_Task to complete_:
Your answer is a copy of every line in the records where "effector" appears.

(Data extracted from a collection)
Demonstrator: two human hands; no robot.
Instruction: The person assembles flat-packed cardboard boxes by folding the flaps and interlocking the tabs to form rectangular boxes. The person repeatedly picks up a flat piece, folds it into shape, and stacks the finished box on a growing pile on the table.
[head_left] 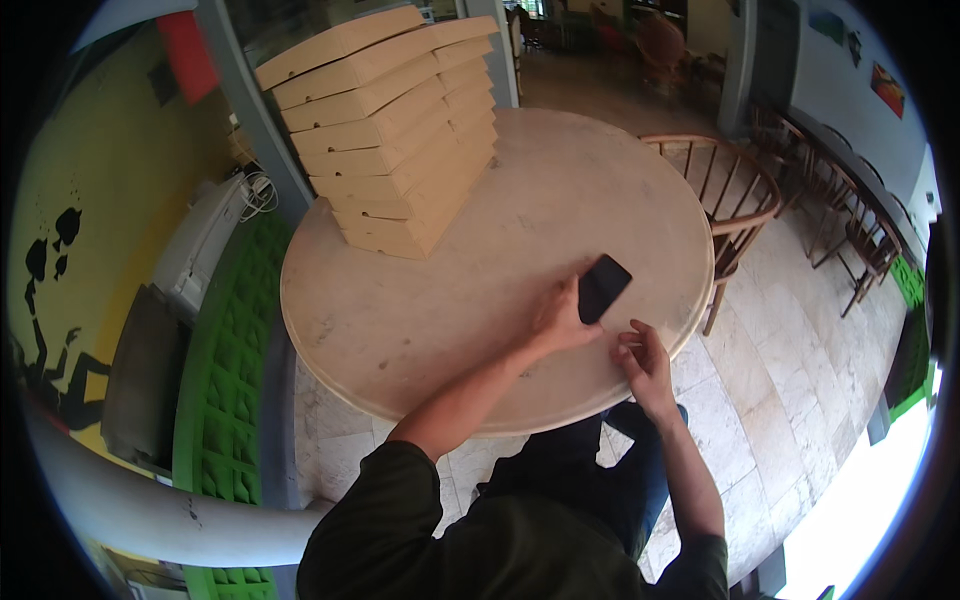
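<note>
A black smartphone (pixel 606 288) is in my left hand (pixel 563 320), tilted over the right part of the round table (pixel 575 190). My fingers grip its lower left side, and its dark face is turned up. My right hand (pixel 646 362) hovers by the table's near right edge, a little apart from the phone. Its fingers are loosely bent and spread, with nothing seen between them. Toward the far left of the tabletop stands a tall stack of flat brown cardboard boxes (pixel 375 150), somewhat uneven, out of reach of both hands.
A wooden spindle-back chair (pixel 735 200) stands close to the table's right side. More chairs (pixel 868 245) line a long dark table at the far right. Along the left runs a green lattice block wall (pixel 225 400), with a white appliance (pixel 205 240) beside it.
</note>
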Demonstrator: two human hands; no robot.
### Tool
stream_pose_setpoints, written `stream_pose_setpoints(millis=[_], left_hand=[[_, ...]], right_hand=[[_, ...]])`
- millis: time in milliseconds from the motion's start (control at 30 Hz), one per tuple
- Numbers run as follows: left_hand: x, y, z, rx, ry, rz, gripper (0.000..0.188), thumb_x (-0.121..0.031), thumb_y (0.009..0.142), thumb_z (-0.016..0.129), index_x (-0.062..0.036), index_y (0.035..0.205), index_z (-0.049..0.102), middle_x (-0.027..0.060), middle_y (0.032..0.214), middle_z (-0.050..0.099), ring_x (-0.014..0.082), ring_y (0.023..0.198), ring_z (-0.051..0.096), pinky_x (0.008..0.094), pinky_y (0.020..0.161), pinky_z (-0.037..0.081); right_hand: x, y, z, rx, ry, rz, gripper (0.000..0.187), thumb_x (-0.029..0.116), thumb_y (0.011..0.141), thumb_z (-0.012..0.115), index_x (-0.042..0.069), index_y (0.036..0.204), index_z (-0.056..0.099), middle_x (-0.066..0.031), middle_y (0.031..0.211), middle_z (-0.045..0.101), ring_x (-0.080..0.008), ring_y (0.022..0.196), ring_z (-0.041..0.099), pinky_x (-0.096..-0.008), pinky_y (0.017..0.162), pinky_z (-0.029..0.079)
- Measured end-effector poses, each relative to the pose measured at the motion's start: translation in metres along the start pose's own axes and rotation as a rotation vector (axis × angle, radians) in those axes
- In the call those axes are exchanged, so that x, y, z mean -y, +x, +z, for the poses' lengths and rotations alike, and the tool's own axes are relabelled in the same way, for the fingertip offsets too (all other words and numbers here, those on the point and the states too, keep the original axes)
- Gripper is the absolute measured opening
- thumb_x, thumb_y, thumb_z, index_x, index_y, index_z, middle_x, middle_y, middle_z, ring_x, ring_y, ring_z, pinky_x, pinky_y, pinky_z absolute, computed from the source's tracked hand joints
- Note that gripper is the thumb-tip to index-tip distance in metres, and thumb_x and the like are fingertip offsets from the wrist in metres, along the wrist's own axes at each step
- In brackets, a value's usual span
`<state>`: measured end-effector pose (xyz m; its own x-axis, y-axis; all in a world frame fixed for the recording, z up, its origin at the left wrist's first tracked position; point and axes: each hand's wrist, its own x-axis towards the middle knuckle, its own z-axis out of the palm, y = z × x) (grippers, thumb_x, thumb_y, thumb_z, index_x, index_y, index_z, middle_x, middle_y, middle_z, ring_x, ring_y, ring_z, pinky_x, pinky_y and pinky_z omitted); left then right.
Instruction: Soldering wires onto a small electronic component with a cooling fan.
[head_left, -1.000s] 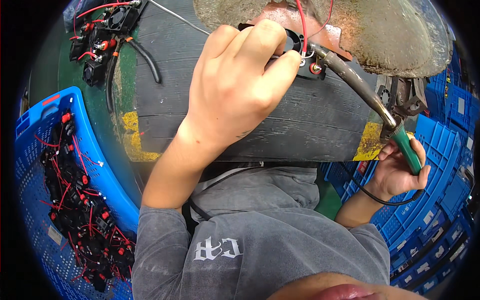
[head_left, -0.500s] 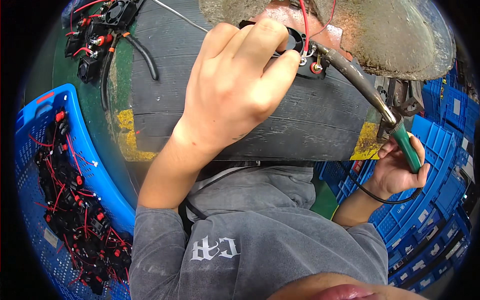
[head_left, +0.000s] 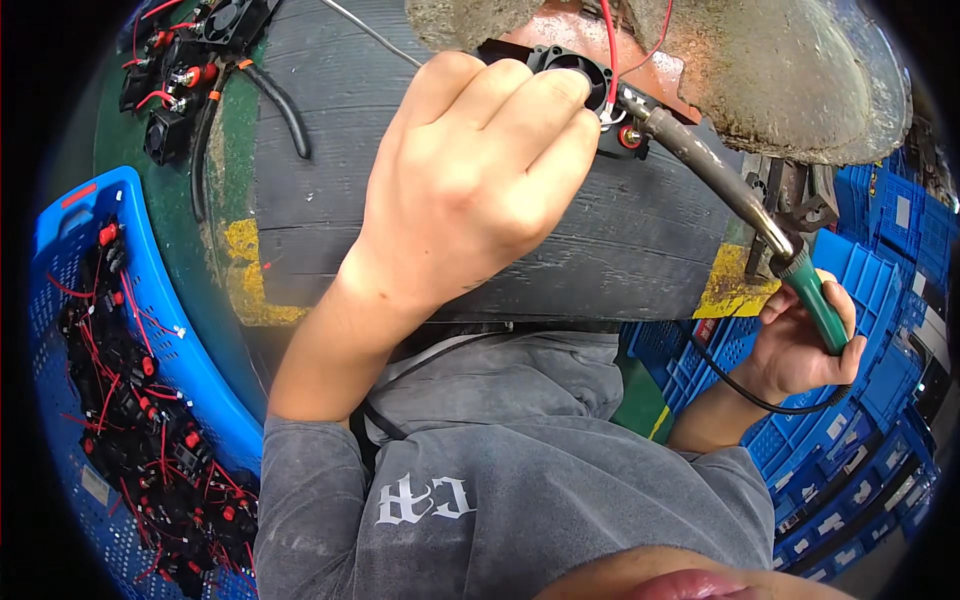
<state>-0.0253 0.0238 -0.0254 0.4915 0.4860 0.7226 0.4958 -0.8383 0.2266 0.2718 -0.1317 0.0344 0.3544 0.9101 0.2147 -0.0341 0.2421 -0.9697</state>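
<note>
My right hand [head_left: 790,350] grips the green handle of a soldering iron [head_left: 815,305]. Its metal shaft slants up and left, and the tip meets a terminal on a black panel with a small fan [head_left: 590,68]. A red wire [head_left: 611,45] rises from that terminal, and a red-ringed post [head_left: 630,137] sits beside it. My left hand [head_left: 465,180] is closed over the panel's left part, fingertips pinched close to the iron's tip. A grey solder wire [head_left: 372,36] runs from the upper left into that hand. The hand hides part of the panel.
Pliers with black handles [head_left: 280,110] lie at the upper left by several fan assemblies [head_left: 165,130]. A blue crate [head_left: 165,260] at the left holds many assemblies with red wires. Crusted grey slabs [head_left: 790,85] stand beyond the panel. Blue bins [head_left: 850,270] are at the right.
The iron's tip stays at the terminal while its handle has shifted slightly down. My left hand has moved slightly relative to the panel, and more of the fan shows. The view has shifted a little.
</note>
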Motion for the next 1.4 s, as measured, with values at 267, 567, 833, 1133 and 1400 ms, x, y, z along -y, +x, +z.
stream_pose_setpoints(millis=[267, 567, 833, 1133, 1400], left_hand=[[-0.001, 0.0, -0.002, 0.016, -0.008, -0.021, 0.019, -0.01, 0.07, 0.07, -0.0058, 0.088, 0.072, 0.0039, 0.095, 0.067, 0.0179, 0.08, 0.065, 0.0304, 0.072, 0.044], [-0.001, 0.0, -0.002, 0.002, -0.025, -0.031, 0.019, -0.01, 0.07, 0.07, -0.0052, 0.088, 0.072, 0.004, 0.094, 0.066, 0.0182, 0.082, 0.065, 0.0304, 0.074, 0.045], [-0.001, 0.001, -0.006, 0.023, -0.112, -0.063, 0.022, -0.003, 0.068, 0.072, -0.0023, 0.09, 0.071, 0.0074, 0.1, 0.065, 0.0206, 0.085, 0.064, 0.0317, 0.076, 0.047], [0.0, 0.0, 0.002, -0.074, -0.117, -0.009, 0.021, -0.005, 0.068, 0.073, -0.0039, 0.089, 0.072, 0.0052, 0.097, 0.065, 0.0201, 0.086, 0.064, 0.0323, 0.078, 0.046], [-0.008, 0.0, 0.0, -0.095, 0.113, -0.021, 0.018, -0.018, 0.071, 0.07, -0.0168, 0.088, 0.075, -0.0064, 0.087, 0.065, 0.0113, 0.084, 0.062, 0.0312, 0.086, 0.032]], right_hand=[[-0.002, -0.002, 0.004, -0.097, 0.003, -0.024, 0.074, 0.058, 0.097, 0.034, -0.007, 0.112, 0.066, -0.0293, 0.095, 0.064, -0.029, 0.058, 0.063, -0.0309, 0.044, 0.052], [-0.005, 0.003, -0.002, -0.099, -0.004, 0.013, 0.069, 0.057, 0.095, 0.034, -0.001, 0.114, 0.069, -0.025, 0.101, 0.067, -0.0284, 0.064, 0.063, -0.0302, 0.044, 0.047], [-0.009, 0.003, 0.002, -0.205, -0.017, 0.007, 0.074, 0.057, 0.097, 0.034, -0.008, 0.111, 0.066, -0.0288, 0.098, 0.066, -0.0306, 0.06, 0.064, -0.0311, 0.044, 0.052], [-0.003, 0.001, -0.007, -0.138, -0.009, 0.001, 0.069, 0.056, 0.094, 0.035, -0.001, 0.114, 0.069, -0.0265, 0.098, 0.069, -0.0282, 0.063, 0.064, -0.0299, 0.044, 0.047], [-0.005, -0.01, -0.006, -0.269, -0.006, 0.0, 0.068, 0.056, 0.094, 0.034, 0.0, 0.112, 0.069, -0.0243, 0.091, 0.071, -0.0282, 0.062, 0.064, -0.0299, 0.043, 0.046]])
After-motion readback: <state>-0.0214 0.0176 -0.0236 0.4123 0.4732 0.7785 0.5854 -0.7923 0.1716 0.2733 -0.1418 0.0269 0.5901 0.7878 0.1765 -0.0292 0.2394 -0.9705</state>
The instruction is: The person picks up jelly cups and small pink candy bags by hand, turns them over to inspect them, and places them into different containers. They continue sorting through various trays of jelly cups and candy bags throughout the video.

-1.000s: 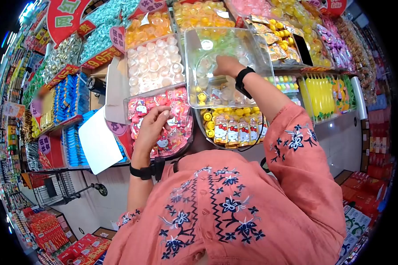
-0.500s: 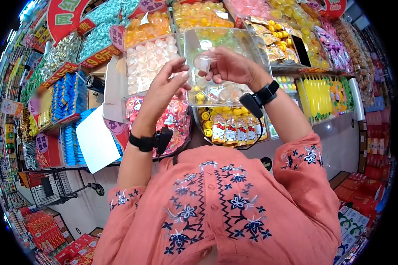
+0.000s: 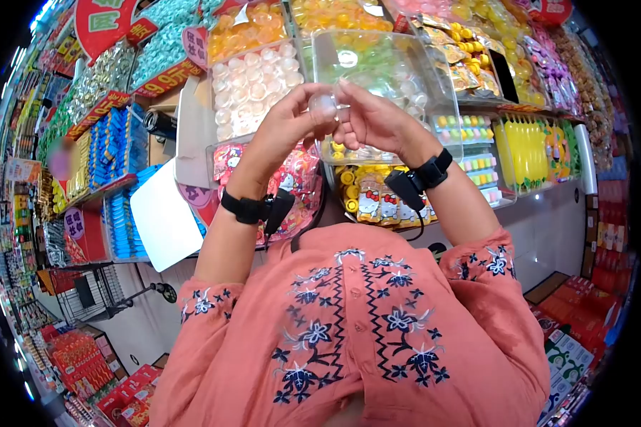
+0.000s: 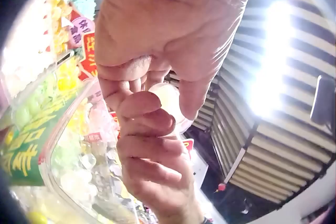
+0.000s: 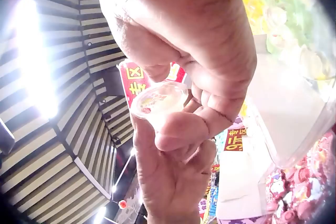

_Solution for this exercise_:
- Measured end-effector poses, each relative to the pose measured at the motion's start: translation in metres along the start pose's own axes and rotation as a rotation vector (axis × angle, radians) in those axes
`<state>`: measured end-effector pose (xyz m; its own x-axis, y-axis; all in a world frame fixed for the recording, z up, its origin at the left wrist's first tracked position; point and axes: each hand's wrist, its own x-axis towards the middle knuckle, its own z-axis out of the palm, y = z × x) (grippers, thumb_x, thumb_y, thumb_z, index_x, index_y, index_z, middle_x, middle_y, middle_z, ring_x, ring_y, ring_z, pinky_x, pinky_y and pinky_z omitted); left then right.

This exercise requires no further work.